En parte era como todos los piratas: Melena negra y rizada al viento, bonita barba descuidada, ojos inteligentes y oscuros, y por supuesto parche en el ojo.
No era tonto, el parche era solo una excusa para no mirar lo que no le gustaba o lo que le dolía. Se hacía el tuerto siempre que le interesaba.
Cuando el sol se ponía en el horizonte y el mar daba tregua a su barco, bajaba a su camarote en la bodega y se deshacía del parche, del gorro y hasta de la pata de palo.
¿Era un pirata? ¿O solo era un disfraz?
Todo ocurrió un día lejano, cuando aún era un buen hombre, cayó al agua por accidente en una tarde de tormenta, se hundió rápidamente mientras aleteaba piernas y brazos sin remedio. Y al llegar al fondo una despiadada morena le asalto por sorpresa desde su guarida y de un bocado le arrancó el corazón.
Se sintió morir. Vio como su sangre coagulaba delante de sus ojos estupefactos y como la marea la mecía en hilillos que salían de su pecho. Miró arriba, hacía la superficie y con largos y seguros impulsos de sus manos y píes alcanzó la superficie. Su cabeza emergió pero ya no era el mismo. Un dulce hombre sin corazón no puede tener la misma mirada. La tristeza, la dureza, el frío del alma dejó marcas en su cara, en sus pupilas, que nunca desaparecerían.
Nadó sin descanso, sin gesto alguno de flaqueza hasta que encontró un barco en ruinas anclado en una playa de piedras y arena fangosa.
Desde entonces cada día el pirata sale a navegar para piratear de puerto en puerto, de isla en isla.
Es un pirata, pero bueno. Si acaso solo saquea lo que adolece: la felicidad de los otros, la magia de las magas, la alegría de los perros y el calor de las familias.

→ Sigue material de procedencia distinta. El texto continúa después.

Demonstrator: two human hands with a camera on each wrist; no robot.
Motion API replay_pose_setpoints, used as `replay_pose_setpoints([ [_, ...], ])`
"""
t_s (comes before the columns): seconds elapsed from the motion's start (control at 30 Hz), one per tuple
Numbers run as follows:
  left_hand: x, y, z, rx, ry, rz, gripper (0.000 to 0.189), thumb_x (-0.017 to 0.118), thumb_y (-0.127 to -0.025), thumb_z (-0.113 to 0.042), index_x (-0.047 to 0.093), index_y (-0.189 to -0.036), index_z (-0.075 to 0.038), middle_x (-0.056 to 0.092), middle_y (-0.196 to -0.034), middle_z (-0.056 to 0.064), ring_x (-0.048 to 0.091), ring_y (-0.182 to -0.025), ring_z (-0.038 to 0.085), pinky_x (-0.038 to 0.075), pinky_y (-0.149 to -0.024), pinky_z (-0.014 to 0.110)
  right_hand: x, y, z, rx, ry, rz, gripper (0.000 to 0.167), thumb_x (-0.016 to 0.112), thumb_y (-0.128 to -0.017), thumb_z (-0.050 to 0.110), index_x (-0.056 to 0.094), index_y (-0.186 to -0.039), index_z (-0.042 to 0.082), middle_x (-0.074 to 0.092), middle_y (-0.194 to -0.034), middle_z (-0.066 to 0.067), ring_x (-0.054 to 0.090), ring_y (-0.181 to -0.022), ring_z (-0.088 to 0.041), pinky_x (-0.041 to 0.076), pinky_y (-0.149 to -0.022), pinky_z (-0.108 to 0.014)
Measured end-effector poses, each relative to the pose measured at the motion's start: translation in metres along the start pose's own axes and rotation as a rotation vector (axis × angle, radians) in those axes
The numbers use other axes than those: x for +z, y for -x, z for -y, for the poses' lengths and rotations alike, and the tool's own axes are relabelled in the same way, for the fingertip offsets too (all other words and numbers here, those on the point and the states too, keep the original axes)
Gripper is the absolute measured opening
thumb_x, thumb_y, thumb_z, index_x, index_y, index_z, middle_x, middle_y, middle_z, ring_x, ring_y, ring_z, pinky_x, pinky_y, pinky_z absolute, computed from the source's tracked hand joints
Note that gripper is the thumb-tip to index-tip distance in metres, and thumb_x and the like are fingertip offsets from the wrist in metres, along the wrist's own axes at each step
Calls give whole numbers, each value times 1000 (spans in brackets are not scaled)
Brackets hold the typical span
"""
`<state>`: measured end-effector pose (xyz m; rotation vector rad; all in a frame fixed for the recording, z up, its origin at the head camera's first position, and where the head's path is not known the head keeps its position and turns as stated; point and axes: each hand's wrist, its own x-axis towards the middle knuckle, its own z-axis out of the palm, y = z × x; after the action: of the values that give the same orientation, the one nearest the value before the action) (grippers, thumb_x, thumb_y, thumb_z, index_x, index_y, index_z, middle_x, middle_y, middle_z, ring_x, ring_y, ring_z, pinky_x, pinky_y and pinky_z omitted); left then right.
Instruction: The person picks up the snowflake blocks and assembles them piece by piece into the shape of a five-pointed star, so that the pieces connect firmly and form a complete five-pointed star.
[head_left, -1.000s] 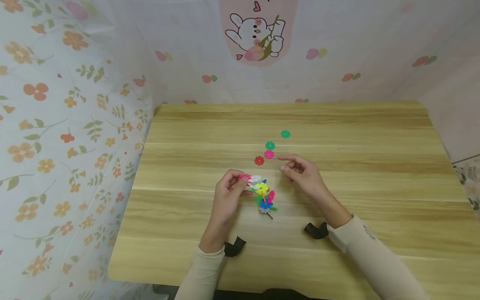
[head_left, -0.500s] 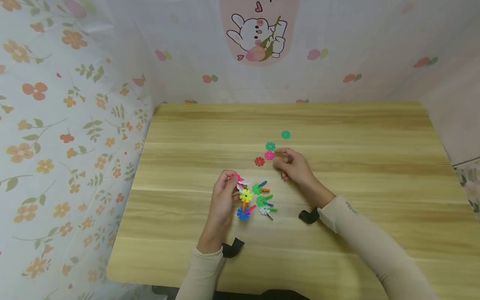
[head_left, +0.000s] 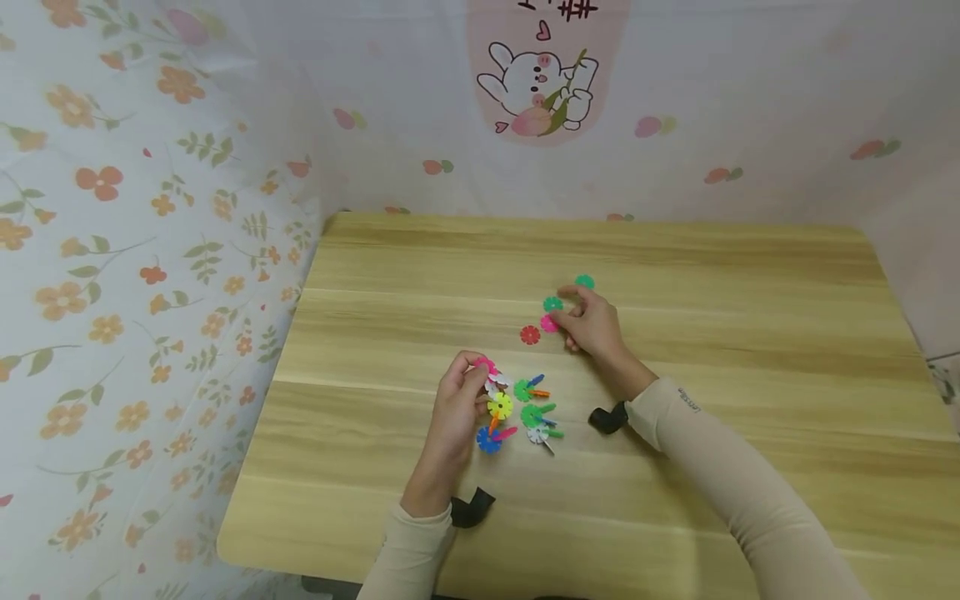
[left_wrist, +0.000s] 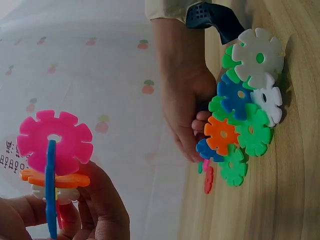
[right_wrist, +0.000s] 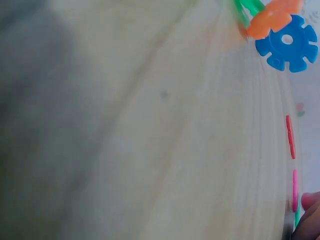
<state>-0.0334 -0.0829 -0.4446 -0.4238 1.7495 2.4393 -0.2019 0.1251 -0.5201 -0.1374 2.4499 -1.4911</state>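
Note:
My left hand (head_left: 452,408) pinches a chain of joined plastic snowflake discs near its pink end. White, yellow (head_left: 500,406), orange and blue (head_left: 489,440) discs follow in that chain, and the left wrist view shows its pink disc (left_wrist: 55,140) close up. Over the loose pink disc (head_left: 549,323) is my right hand (head_left: 597,327), thumb at its edge and index finger stretched beyond; contact is unclear. A loose red disc (head_left: 530,335) and a green disc (head_left: 552,305) lie beside it. Another green disc (head_left: 585,282) is farther back, partly behind the fingers.
Right of the held chain, more joined discs stand on the wooden table (head_left: 750,333), including a green disc (head_left: 532,415) and a white disc (head_left: 537,435). A patterned cloth (head_left: 405,92) hangs behind the table. A black strap piece (head_left: 472,508) is at the left wrist.
My left hand has drawn the held chain leftward, apart from the standing group. My right hand has moved left and forward to the loose pink disc. The head view has shifted slightly.

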Motion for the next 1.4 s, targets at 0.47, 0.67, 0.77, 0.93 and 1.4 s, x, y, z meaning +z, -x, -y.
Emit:
replay_pose_setpoints([
  [0.47,2,8,-3,2,1,-4,13,44,-106,-17,52,-104,-7,62,-88,10,52,-66,19,43,-55,24,7,-5,4,-8,129,-35,36,78,-87,22,62,-118,8,60,-64,-8,57,-39,-19,46,-38,-26],
  [0.67,5,10,-4,28,-14,-7,13,44,-106,-15,53,-105,-5,61,-89,9,52,-71,23,45,-57,23,6,0,5,-22,120,-45,33,77,-87,19,59,-111,4,60,-72,-9,57,-41,-18,47,-38,-26],
  [0.77,5,11,-5,35,-16,-4,14,45,-106,-16,52,-105,-5,62,-89,9,55,-73,23,48,-58,24,5,1,5,-12,88,-45,30,76,-88,17,59,-108,3,61,-74,-9,58,-43,-17,48,-38,-26],
  [0.93,6,13,-7,35,-15,-1,13,44,-106,-16,52,-105,-6,63,-88,7,55,-72,20,48,-58,23,3,3,5,-5,59,-45,26,76,-88,18,60,-103,4,62,-71,-9,57,-43,-17,47,-39,-25],
  [1.4,8,9,-5,32,-29,-7,14,44,-106,-17,52,-105,-5,62,-89,8,53,-71,18,44,-58,21,-17,27,8,248,-436,84,27,74,-91,13,61,-108,-4,61,-71,-4,45,-46,-4,40,-42,-17],
])
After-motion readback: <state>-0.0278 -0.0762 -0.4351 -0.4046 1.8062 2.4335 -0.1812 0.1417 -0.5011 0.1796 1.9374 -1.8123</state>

Sin esas cosas el pobre pirata se hace un gurruño en su silla, bebe ron en vaso grande y se dedica a mirar triste y nostálgico a los seres del mar por su ojo de buey. Envidia a las gaviotas con sus grandes alas por que el pirata bueno es prisionero de su propio disfraz, de su propio barco de palo.
Sin sus botines, sin sus tesoros, en épocas de escasez de amor en el mundo, se encierra en su camarote, lee una y otra vez los mismos libros, recitaba una y otra vez los mismos poemas. Y lloraba en silencio su ira por no saber quemar en la caldera ese disfraz de pirata que tanto maldice cada noche.
Pero de nuevo, cuando el día despuntaba en su negro mar, se vuelve a poner sin remedio su uniforme de pirata, pone su cara de malo, da su perfil con parche a lo que no quiere ver y sube a cubierta dispuesto a partir de nuevo en busca de nuevos tesoros que saquear.